§ What is needed
Could you copy every line of the data that contains the word "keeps"?

*** Begin section ***

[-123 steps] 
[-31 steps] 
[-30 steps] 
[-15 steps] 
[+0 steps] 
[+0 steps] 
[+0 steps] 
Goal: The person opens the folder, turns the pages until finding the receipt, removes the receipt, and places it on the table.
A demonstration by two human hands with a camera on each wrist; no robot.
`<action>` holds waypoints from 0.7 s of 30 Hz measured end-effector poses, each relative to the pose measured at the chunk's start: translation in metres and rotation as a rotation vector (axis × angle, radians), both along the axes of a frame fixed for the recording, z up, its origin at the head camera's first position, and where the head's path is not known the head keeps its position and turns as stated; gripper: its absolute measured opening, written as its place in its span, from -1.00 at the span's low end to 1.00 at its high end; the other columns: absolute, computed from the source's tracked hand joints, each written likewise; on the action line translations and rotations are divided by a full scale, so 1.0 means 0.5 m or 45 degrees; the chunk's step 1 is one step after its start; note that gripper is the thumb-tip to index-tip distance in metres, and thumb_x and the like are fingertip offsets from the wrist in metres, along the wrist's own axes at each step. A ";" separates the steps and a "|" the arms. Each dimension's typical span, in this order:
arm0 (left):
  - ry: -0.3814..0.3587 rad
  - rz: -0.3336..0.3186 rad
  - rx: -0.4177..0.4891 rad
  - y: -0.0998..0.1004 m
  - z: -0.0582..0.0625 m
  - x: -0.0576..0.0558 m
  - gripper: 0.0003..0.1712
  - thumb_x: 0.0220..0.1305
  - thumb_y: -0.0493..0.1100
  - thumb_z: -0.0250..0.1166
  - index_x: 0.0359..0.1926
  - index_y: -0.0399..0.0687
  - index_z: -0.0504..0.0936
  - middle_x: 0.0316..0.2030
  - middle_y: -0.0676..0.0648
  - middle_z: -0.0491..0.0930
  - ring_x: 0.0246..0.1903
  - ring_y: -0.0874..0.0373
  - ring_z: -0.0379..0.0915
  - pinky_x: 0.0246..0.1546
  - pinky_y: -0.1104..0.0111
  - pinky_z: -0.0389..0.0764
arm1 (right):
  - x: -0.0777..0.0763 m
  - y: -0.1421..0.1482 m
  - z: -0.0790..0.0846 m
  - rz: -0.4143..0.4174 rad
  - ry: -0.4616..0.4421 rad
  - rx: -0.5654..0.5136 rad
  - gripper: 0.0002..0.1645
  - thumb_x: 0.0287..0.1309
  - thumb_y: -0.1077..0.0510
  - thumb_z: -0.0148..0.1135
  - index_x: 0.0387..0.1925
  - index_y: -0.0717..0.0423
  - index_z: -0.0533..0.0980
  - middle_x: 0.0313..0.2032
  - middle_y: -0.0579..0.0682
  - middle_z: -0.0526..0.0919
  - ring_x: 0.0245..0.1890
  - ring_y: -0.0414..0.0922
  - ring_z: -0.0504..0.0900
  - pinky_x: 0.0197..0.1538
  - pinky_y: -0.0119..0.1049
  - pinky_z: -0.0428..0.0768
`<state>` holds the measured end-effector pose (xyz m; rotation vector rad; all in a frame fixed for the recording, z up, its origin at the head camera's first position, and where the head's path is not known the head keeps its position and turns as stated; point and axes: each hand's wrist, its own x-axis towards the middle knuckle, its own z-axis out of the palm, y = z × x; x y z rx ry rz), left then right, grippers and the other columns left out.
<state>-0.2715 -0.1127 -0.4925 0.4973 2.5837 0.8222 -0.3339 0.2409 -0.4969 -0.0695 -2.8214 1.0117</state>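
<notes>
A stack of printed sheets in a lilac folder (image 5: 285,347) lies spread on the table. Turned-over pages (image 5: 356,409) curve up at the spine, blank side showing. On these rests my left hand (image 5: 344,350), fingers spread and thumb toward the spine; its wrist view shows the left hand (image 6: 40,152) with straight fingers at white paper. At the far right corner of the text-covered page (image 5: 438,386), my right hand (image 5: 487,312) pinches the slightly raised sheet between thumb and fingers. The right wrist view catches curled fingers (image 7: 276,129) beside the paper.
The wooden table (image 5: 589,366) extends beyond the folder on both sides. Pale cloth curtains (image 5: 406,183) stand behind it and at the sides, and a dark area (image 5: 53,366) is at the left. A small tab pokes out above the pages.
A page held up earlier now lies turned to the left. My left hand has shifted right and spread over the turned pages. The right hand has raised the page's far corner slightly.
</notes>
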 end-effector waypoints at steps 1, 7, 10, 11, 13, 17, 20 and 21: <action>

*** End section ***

§ Your solution
`<action>` holds waypoints from 0.7 s of 30 Hz measured end-effector poses, each relative to the pose measured at the chunk's start: translation in metres and rotation as a rotation vector (axis × angle, radians), both along the axes of a frame fixed for the recording, z up, its origin at the head camera's first position, and where the head's path is not known the head keeps its position and turns as stated; gripper: its absolute measured opening, written as its place in its span, from -1.00 at the span's low end to 1.00 at its high end; the other columns: absolute, computed from the source's tracked hand joints, each written likewise; on the action line translations and rotations are divided by a full scale, so 1.0 means 0.5 m or 45 degrees; the chunk's step 1 is one step after its start; note that gripper is the thumb-tip to index-tip distance in metres, and thumb_x and the like are fingertip offsets from the wrist in metres, along the wrist's own axes at each step. A ";" separates the steps and a "|" the arms. Each dimension's typical span, in this order:
`<state>` holds the measured end-effector pose (xyz m; rotation vector rad; all in a frame fixed for the recording, z up, its origin at the head camera's first position, and where the head's path is not known the head keeps its position and turns as stated; point and axes: each hand's wrist, its own x-axis towards the middle knuckle, its own z-axis out of the palm, y = z × x; x y z rx ry rz), left then right, grippers and the other columns left out.

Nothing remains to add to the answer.